I think an interesting parallel is Anthony Morabito. This is not a suggestion that he is doping, I would not suggest that in the slightest, but when he came into the league as an 18 year old he had thighs as big as tree trunks. That would make Mal Meninga blush. He was quick in a straight line, had a tonne of power. Big Italian Stallion legs.

Then the knee injuries came. Horrible luck, but what if his legs were so powerful they were probably destroying the joints? That the sheer force of his quads were pounding through knees not yet evolved for it.

Now imagine you aren't blessed with the muscular genetics of Morabito and have the skinny boy legs of most 18 years olds playing AFL. But your club gets you bulked up and says "hey, go out there and sprint as hard as you can then change direction all of a sudden". Tears and tears.
 
there is some nonsense in this thread

ACLs / club /yr
Knee ACL 0.9 (92 - 02) 0.6 (2003 26.8 rotations) 0.5 (2004) 0.6 (2005) 0.9 (2006) 0.6 (2007) 0.9 (2008 80.3 rotations) 0.7 (2009) 0.6 (2010) 0.9 (2011) 0.8 (2012 131 rotations) 0.8 (av 03 - 12)

as you can see the number of knees per year is pretty variable and the eye test seems to indicate there is no event that leads to more or less of them in any one year.

at the average from 92 - 02 there would be 16 ACLs this year. and at the average from 03 - 12 14 ACLs this year.

the average before the grounds became golf greens is very marginally higher than with the golf greens.

the numbers appear to have little to do with rotations, high before 03, low in 03, high in 08 with 80 rotations, higher again in 12 with even higher rotations. but low in 2010 with rotations around 105.

if someone wants to pop up with a model that explains this, there is a PhD in your future.
 
ACL aren't directly caused by injury but they could very well be indirectly caused by it.

The AFL keep implementing rules that pull players in various directions. They're trying to make the game so fast it slows players down...how is that not absurd?

Looking at West Coast vs Port last week, I can't work out how the sub rule was to our advantage.

They want to slow the players down but speed up ball movement. Result should be reduced stoppages and congestion around the ball. There is nothing absurd about that.

If the rule changes had any real effect on ACLs we would've seen it two years ago when the sub was implemented and players had not adapted to the change. All we are seeing now with injuries is random volatility.
 
3 +1 is not perfect but I think its working & the reduction in interchange will spike the description of our game as 'cross country basketball', a description that is more applicable to the current game thanks to uncapped interchanges.

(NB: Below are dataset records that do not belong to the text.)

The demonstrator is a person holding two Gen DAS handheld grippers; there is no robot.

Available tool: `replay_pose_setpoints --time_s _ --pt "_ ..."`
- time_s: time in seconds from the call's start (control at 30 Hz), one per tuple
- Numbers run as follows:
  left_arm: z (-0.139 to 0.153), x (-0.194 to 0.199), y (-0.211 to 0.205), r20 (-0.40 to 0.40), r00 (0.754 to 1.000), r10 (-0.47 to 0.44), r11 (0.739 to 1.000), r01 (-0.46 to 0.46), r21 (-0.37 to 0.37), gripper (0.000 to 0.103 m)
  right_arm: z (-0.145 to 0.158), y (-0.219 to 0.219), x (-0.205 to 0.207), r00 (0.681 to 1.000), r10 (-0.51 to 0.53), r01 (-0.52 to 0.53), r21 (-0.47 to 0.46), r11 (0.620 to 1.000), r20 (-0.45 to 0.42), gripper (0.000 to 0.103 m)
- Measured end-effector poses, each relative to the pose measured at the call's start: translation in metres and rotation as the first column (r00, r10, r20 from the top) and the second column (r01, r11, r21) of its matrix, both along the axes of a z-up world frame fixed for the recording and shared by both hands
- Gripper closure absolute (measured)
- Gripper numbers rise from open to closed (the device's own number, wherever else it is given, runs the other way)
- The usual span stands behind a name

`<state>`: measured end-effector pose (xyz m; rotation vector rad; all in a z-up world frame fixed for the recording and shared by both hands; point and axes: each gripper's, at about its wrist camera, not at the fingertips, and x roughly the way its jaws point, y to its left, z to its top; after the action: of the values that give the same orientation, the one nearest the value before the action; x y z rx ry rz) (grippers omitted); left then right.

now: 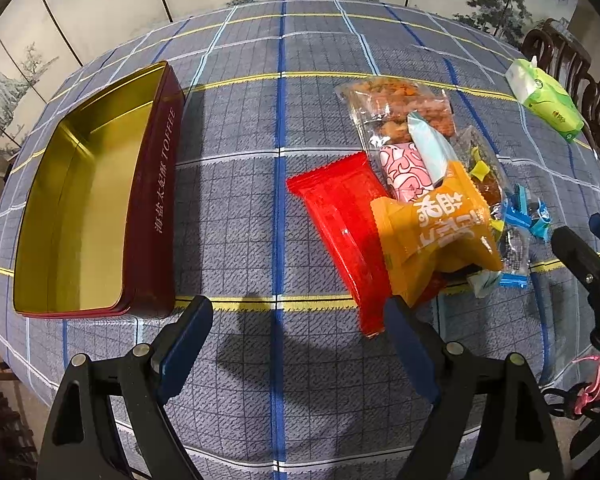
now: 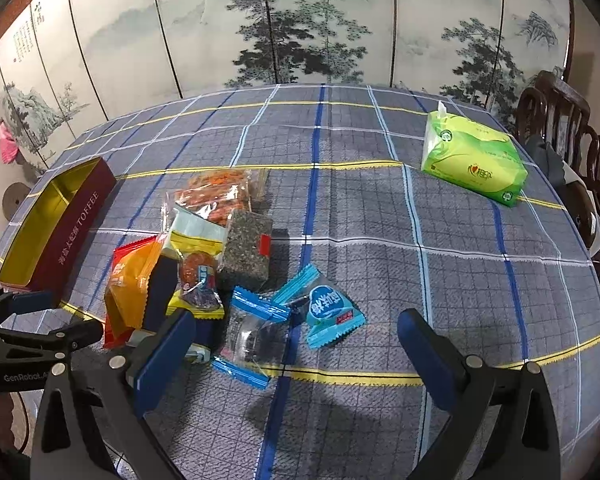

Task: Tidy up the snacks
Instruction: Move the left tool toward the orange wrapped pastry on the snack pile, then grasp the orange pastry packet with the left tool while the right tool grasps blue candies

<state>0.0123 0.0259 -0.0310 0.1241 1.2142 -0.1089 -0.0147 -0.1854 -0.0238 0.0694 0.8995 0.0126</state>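
Observation:
A dark red toffee tin (image 1: 152, 200) with a bare gold inside lies on the checked tablecloth (image 1: 260, 200) at the left; the right wrist view shows the toffee tin (image 2: 76, 220) too. A heap of snack packets lies to its right: a red packet (image 1: 340, 216), an orange packet (image 1: 436, 228), a pink one (image 1: 404, 172) and a clear bag of orange snacks (image 1: 400, 104). Blue-edged packets (image 2: 328, 312) lie nearest my right gripper (image 2: 296, 340), which is open and holds nothing. My left gripper (image 1: 300, 320) is open above bare cloth, its right finger beside the red packet's corner.
A green tissue pack (image 2: 472, 160) sits at the far right of the table. Dark wooden chairs (image 2: 560, 120) stand past the right edge. A painted folding screen (image 2: 300, 20) closes off the back. The right gripper's finger (image 1: 580, 256) shows at the right of the left wrist view.

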Motion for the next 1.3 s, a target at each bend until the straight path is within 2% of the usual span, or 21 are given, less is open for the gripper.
replay_pose_setpoints --time_s 0.53,0.93,1.3 --pt "-0.005 0.002 0.001 -0.020 1.000 0.008 1.000 -0.008 0.006 0.019 -0.001 -0.003 -0.001 1.000 -0.007 0.007 -0.004 1.000 -0.003 0.000" --pt "-0.006 -0.002 -0.013 -0.036 0.998 -0.043 0.999 0.042 -0.008 0.018 -0.001 -0.002 0.001 1.000 -0.004 0.004 0.001 1.000 -0.006 0.000" --pt "-0.015 -0.002 -0.022 -0.086 0.993 -0.074 0.997 0.071 -0.036 0.018 -0.003 -0.008 -0.001 1.000 -0.023 0.023 -0.010 1.000 -0.018 0.000"
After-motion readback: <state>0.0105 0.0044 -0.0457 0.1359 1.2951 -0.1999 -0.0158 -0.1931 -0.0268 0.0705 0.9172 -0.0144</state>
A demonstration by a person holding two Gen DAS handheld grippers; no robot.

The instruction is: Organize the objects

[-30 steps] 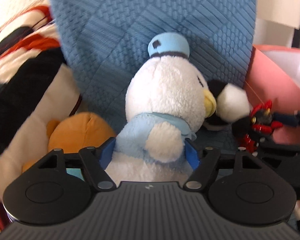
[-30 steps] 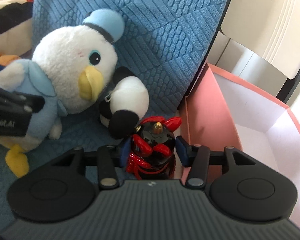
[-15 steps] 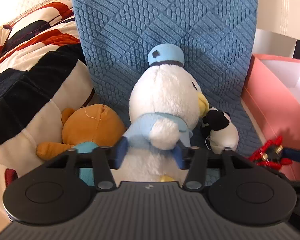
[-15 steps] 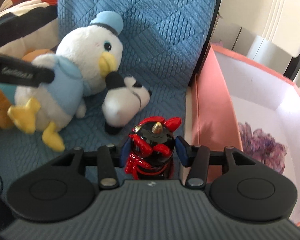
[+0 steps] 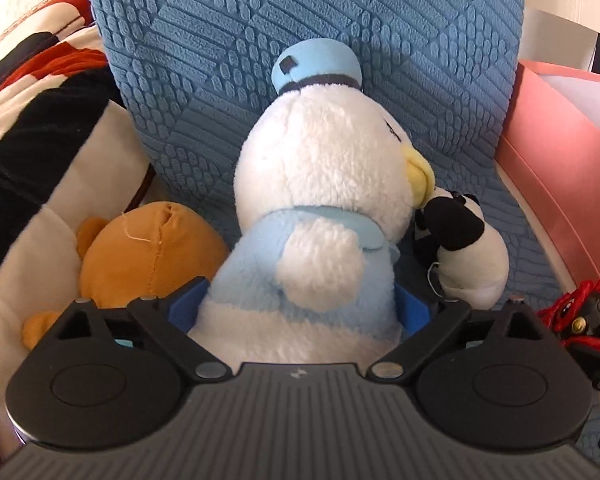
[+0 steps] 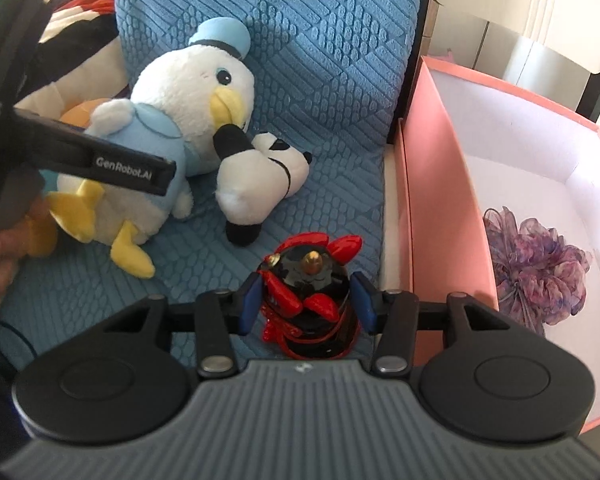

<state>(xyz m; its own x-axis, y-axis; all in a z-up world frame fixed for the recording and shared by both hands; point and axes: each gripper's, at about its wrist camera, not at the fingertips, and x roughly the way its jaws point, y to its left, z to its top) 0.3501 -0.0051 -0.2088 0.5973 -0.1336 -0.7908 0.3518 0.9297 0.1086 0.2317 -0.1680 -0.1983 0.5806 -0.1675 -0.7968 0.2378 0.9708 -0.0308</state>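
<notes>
Left fingers (image 5: 300, 308) opening around duck plush (image 5: 320, 184), panda plush (image 5: 466, 252) alongside; right fingers (image 6: 306, 304) clenched on red figurine (image 6: 310, 300).

"GenRobot.AI" in white on the left gripper (image 6: 112, 168) finger, nothing else readable
</notes>
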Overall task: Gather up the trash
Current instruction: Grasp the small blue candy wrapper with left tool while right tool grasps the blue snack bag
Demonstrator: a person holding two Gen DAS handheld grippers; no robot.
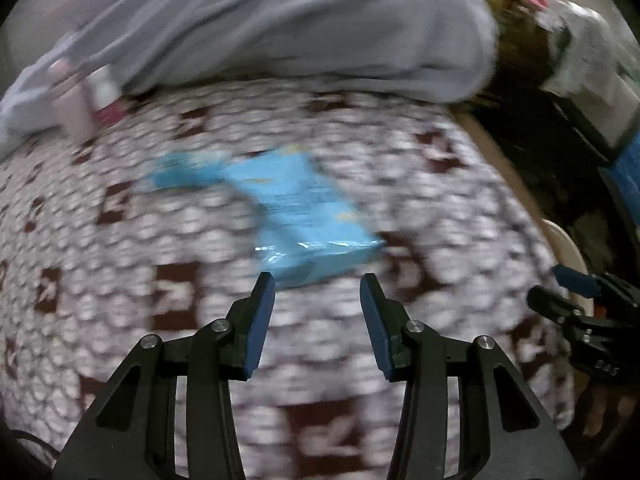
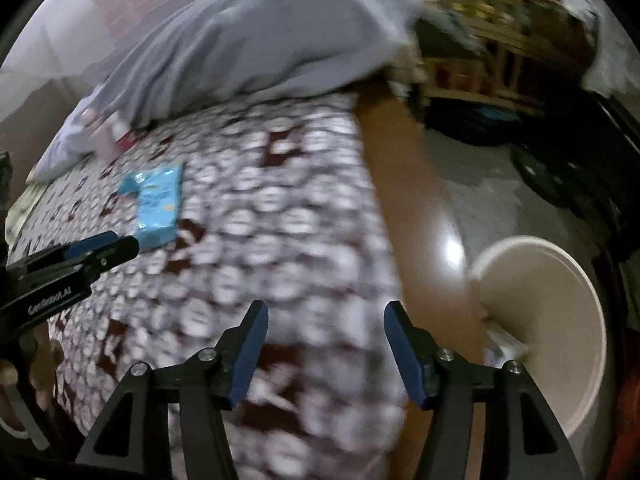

Nothing is perfect, last weekend Port chose a gun player on the way back from injury as its sub in Robbie Gray, the Eagles were forced to activate their sub at the 11 minute mark in the first quarter - when Gray came on, the Eagles were 41 points up & lost. It underlines the benefit of a gun sub. More power Port.

Go back to why interchanges were allowed, the extended bench - cap them at 80, we will get a better game based on footy skills not athletic ability.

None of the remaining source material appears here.